When unarmed Brown was shot down on August 9, I, like many Black people across the country, cried out in horror and rage. Only a few days before, unarmed Eric Garner was killed by NYPD officers. And Ted Wafer was found guilty of murdering unarmed Renisha McBride in Michigan. The lives of those of us who are poor and Black show us the fissures in America’s promise. In the land of the free, too many of us do not enjoy the freedoms promised.
First a whisper, and then a shout: Black lives matter.
A few weeks after Michael Brown’s death, as the media and the National Guard were leaving Ferguson, I arrived in St. Louis to work with local community members who yearn to end the troubling practice of extrajudicial killings. I also joined nearly 600 Black people from across the country for a Black Lives Matter Freedom Ride to Ferguson.

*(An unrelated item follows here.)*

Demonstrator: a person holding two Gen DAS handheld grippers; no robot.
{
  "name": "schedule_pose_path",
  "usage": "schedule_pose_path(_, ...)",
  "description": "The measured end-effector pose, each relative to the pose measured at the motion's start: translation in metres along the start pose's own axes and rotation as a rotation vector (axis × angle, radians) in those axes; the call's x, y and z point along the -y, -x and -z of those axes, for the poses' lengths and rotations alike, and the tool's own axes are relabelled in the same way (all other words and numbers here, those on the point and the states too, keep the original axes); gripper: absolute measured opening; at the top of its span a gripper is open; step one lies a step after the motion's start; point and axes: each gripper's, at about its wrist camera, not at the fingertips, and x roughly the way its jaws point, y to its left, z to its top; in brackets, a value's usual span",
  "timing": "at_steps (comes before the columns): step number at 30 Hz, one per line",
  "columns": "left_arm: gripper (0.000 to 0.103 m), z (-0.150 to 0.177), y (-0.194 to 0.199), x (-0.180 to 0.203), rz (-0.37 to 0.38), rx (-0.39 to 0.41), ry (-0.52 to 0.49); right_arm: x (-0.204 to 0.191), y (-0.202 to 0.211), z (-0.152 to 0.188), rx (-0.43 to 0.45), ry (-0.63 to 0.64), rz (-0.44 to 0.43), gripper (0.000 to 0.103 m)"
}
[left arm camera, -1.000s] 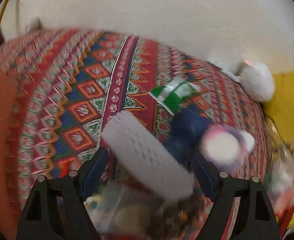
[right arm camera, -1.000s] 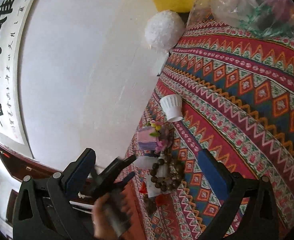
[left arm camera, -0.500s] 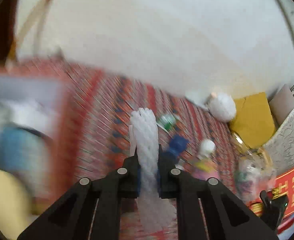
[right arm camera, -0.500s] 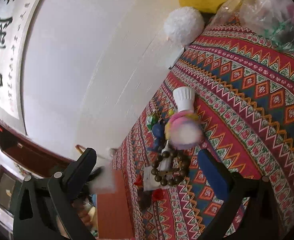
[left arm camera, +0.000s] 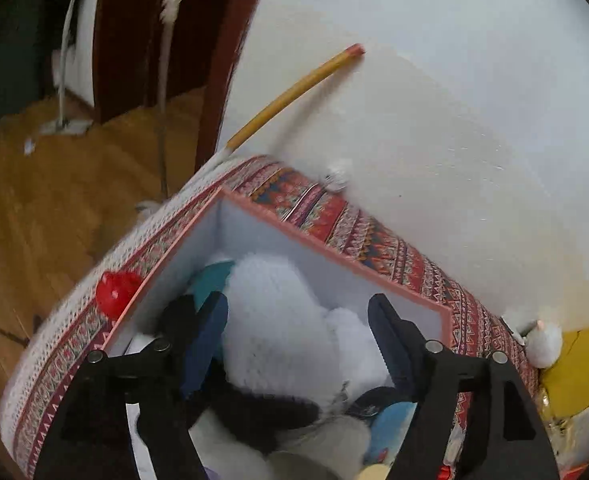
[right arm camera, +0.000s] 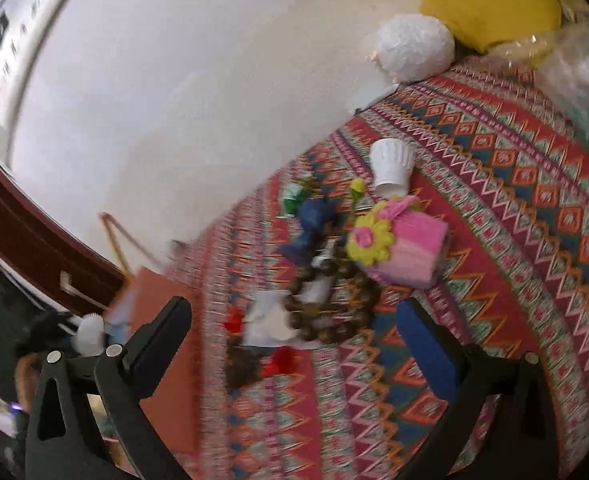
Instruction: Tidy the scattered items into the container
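the left gripper [left arm camera: 296, 336] is held spread over the pink-rimmed box [left arm camera: 334, 258], gripping nothing. the brown wooden bead bracelet [right arm camera: 326, 304] lies just ahead of the spread, empty right gripper [right arm camera: 294, 336], the nearer one.

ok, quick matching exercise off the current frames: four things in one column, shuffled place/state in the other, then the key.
Things:
1. white foam sleeve
2. bead bracelet
3. white fluffy ball
4. left gripper

Place/state:
A. by the wall, next to the yellow card
B. open, over the box
C. inside the box
D. on the patterned cloth, among loose items

Pairs: 1-C, 2-D, 3-A, 4-B
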Motion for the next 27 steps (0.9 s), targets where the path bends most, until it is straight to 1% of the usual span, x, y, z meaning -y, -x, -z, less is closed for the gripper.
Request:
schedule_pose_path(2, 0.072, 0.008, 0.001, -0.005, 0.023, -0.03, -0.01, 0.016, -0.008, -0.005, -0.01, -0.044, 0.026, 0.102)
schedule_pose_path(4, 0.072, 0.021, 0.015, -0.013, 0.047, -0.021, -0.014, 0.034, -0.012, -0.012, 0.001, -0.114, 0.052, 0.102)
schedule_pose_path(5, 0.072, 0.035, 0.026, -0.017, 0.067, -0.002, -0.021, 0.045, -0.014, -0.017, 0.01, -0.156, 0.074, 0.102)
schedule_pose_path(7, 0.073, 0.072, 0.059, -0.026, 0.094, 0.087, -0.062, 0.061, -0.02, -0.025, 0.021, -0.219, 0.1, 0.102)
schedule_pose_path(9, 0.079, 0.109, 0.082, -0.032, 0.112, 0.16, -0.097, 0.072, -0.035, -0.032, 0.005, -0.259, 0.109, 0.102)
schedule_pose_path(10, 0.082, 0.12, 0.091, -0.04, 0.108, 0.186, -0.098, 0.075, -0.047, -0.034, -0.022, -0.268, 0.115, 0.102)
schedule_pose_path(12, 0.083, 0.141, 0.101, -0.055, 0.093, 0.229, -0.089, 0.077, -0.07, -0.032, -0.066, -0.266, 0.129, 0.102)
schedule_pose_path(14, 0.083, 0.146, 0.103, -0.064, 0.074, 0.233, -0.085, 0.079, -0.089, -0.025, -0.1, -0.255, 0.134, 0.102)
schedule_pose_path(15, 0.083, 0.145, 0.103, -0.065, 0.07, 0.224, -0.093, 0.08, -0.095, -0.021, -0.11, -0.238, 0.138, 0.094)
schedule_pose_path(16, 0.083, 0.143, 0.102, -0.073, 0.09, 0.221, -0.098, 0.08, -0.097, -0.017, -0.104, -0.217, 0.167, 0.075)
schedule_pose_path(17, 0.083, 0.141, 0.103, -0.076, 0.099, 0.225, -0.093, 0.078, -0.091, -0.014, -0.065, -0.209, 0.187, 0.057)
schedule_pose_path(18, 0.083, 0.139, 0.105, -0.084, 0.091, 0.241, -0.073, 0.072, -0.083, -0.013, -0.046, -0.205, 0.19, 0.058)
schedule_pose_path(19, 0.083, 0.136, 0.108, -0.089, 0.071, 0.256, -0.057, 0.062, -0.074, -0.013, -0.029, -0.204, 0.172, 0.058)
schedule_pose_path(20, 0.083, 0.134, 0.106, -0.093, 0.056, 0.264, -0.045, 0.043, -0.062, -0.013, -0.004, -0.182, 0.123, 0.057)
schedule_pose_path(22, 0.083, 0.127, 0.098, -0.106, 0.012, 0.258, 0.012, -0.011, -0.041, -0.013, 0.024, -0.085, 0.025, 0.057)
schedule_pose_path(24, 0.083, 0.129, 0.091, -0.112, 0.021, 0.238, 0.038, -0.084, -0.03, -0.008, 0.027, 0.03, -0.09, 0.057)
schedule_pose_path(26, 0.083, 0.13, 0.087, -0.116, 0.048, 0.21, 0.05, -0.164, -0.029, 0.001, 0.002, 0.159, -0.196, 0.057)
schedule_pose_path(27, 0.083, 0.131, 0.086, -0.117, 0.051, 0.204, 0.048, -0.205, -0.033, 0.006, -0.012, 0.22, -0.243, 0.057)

As we marched through Ferguson, Black families came out of their homes with their hands up over their heads, a symbolic tribute similar to the three-finger salute in The Hunger Games. Dozens more formed a circle around Brown’s memorial, held hands and cried as a downpour washed down over us. In St. Louis there is solidarity, there is hope, there is memory. We fight like hell to make sure there is not one more Michael Brown and, perhaps even more importantly, not one more Darren Wilson.

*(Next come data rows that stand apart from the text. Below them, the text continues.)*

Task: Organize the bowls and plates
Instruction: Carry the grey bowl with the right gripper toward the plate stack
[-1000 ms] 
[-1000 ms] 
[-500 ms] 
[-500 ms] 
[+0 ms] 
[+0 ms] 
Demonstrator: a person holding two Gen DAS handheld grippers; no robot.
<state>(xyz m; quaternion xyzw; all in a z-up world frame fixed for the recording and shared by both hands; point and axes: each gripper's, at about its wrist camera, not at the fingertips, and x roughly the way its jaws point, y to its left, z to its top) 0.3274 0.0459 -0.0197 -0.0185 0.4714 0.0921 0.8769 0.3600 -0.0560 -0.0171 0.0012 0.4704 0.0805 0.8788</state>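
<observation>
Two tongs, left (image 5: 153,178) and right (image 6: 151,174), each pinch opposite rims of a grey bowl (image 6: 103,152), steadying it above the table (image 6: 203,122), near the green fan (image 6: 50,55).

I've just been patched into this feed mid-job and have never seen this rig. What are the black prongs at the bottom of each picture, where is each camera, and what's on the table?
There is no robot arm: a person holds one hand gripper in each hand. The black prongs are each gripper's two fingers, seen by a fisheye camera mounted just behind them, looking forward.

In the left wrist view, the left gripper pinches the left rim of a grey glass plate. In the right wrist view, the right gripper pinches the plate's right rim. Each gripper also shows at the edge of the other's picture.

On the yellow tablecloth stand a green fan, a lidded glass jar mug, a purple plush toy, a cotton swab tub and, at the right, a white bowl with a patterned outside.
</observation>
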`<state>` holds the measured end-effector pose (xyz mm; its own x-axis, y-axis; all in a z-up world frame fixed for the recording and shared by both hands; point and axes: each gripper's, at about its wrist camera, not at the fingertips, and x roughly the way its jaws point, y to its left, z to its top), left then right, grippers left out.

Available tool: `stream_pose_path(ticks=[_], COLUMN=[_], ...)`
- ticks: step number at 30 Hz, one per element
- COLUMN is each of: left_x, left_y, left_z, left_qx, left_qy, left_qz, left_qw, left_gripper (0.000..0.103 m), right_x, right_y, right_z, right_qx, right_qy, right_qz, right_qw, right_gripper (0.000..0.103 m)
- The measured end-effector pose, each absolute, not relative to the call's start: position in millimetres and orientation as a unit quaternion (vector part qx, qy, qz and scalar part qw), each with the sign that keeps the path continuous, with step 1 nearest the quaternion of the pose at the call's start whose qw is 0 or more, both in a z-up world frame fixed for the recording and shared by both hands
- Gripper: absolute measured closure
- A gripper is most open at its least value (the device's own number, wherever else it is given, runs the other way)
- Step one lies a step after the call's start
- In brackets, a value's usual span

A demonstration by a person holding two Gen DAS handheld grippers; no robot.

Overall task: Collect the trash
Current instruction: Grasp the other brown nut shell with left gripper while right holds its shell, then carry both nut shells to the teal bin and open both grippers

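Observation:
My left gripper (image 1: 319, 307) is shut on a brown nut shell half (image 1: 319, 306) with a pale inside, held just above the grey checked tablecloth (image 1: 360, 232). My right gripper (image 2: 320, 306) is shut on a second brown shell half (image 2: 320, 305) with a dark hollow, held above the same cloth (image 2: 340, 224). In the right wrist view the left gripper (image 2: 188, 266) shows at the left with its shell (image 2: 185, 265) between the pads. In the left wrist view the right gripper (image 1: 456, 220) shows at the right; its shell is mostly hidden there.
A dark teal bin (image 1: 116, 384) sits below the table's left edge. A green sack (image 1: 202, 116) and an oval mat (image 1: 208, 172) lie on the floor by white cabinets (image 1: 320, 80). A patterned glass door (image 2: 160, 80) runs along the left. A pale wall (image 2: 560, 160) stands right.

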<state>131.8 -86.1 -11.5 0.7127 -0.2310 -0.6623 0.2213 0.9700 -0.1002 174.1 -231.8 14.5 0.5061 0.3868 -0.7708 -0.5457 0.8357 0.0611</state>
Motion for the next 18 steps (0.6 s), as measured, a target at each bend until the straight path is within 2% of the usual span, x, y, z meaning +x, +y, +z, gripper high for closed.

In front of Brown’s memorial, children as young as 3 lay on the ground as if they’d been shot dead. Some got on their knees with their hands above their heads. The collective grief of St. Louis and of women across the country who have lost children to state violence has something to teach us all about a new democracy. St. Louis has become a symbol of our collective rage, in the same way that Los Angeles did when Rodney King was brutally beaten by LAPD, or that Oakland did when Oscar Grant was killed by BART public transit police.
Through the eyes of St. Louis, we see clearly what a new democracy must look like that ensures our collective survival. A democracy rooted in the dignity and respect for Black lives. A democracy where police are not allowed to act as judge, jury and executioner. A democracy that keeps families together—whether it be the Black family in the Canfield Green apartments in St. Louis or the Latino family in Phoenix.

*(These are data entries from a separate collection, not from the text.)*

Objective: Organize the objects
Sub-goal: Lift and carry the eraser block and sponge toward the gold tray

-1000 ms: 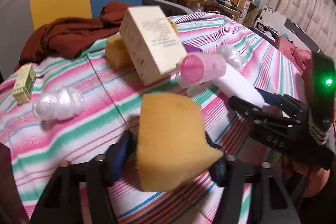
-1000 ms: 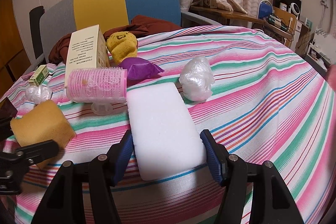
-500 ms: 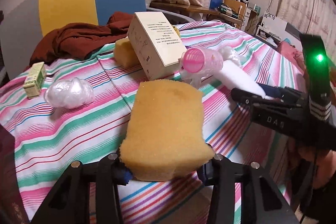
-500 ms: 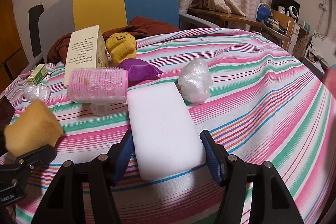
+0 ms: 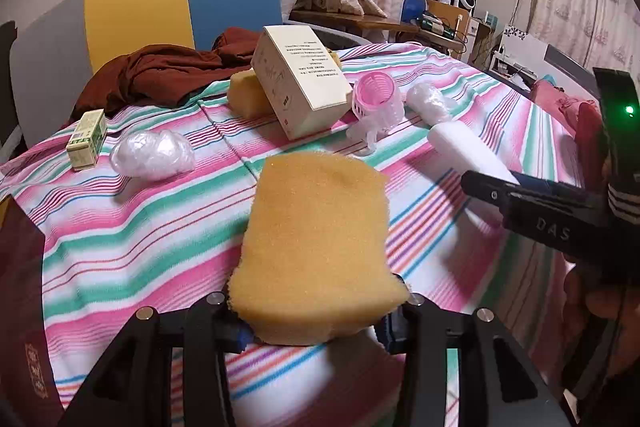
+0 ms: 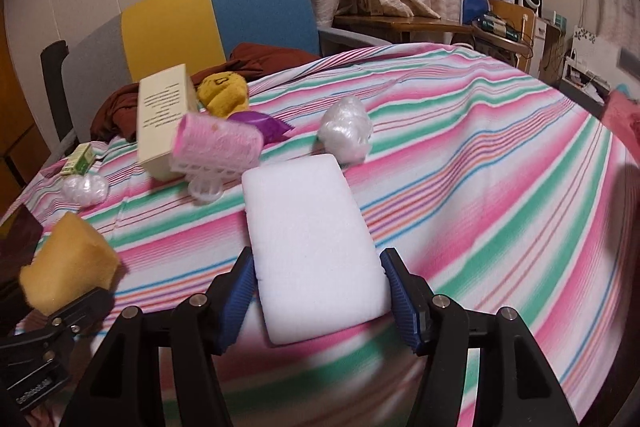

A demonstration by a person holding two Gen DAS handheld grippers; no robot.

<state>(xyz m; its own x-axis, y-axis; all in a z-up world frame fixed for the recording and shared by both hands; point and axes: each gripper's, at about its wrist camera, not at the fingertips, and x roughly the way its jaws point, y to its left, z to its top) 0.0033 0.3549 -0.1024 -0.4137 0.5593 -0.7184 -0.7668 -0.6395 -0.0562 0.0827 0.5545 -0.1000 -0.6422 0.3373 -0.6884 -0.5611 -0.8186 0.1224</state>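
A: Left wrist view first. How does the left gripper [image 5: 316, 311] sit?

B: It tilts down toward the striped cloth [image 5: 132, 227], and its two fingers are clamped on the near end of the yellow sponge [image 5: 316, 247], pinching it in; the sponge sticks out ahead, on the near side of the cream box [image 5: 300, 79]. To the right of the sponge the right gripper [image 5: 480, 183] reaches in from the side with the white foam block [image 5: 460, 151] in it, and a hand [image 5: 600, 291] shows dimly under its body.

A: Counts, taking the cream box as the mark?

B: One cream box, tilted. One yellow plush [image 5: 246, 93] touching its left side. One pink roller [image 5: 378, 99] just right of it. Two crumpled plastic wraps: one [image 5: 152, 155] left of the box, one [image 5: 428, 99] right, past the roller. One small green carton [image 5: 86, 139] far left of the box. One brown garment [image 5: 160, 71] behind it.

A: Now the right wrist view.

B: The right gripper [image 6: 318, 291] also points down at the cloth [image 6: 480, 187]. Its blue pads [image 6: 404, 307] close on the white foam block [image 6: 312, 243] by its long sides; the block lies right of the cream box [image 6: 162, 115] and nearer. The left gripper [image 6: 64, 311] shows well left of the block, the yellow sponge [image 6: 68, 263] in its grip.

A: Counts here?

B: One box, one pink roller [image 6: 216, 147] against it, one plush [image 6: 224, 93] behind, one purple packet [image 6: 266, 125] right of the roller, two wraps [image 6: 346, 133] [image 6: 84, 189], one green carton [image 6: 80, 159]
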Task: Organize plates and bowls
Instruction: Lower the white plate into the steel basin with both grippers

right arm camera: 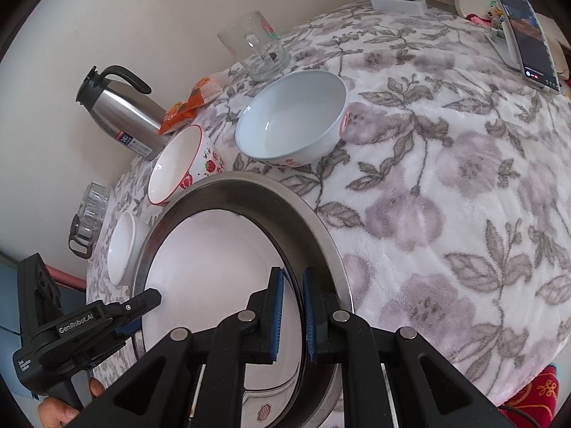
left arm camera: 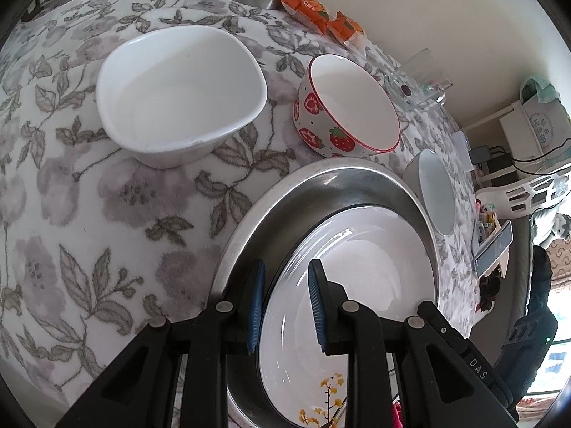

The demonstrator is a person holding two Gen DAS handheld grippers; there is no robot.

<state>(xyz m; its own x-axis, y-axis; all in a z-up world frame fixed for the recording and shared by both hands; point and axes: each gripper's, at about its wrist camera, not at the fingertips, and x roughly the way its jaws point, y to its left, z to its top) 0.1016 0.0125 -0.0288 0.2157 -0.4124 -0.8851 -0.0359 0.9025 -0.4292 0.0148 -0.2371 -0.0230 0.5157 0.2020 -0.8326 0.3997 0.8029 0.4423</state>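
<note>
Domestic setting, a lived-in home room. Evidence: floral fleece tablecloth [right arm camera: 446, 185] covering the table ahead of the jaws; steel thermos jug [right arm camera: 121, 107], orange snack packets [left arm camera: 314, 10] and glass mug [right arm camera: 257, 50] along the plain wall beyond; phone on a stand [right arm camera: 528, 35] far right.

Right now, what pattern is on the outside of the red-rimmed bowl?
Red strawberries with green leaves on white, on the bowl. The left wrist view shows it best.

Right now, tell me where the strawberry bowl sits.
The strawberry bowl sits on the floral tablecloth just beyond the steel plate, between the large white bowl and the glass mug.
</note>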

Today, let us be reminded of the burden that women bear when police take the lives of our children. Today, let us remind ourselves of the ways in which women hold our communities together. Today, let us celebrate the roles that women are playing to call forth a new democracy where not one more family is decimated by the loss of a child to police or vigilante violence.
Women who are sick and tired of their families being torn apart by police violence and deportations are rising up to bring forward the country that we deserve. We are the face of a new labor movement, and a new movement for democracy. The leadership of women of color and poor women will take us from a moment of grief and rage to a movement for democracy and dignity. We are stepping forward to say that Black lives matter, the lives of our children matter and we will not rest until justice and accountability comes.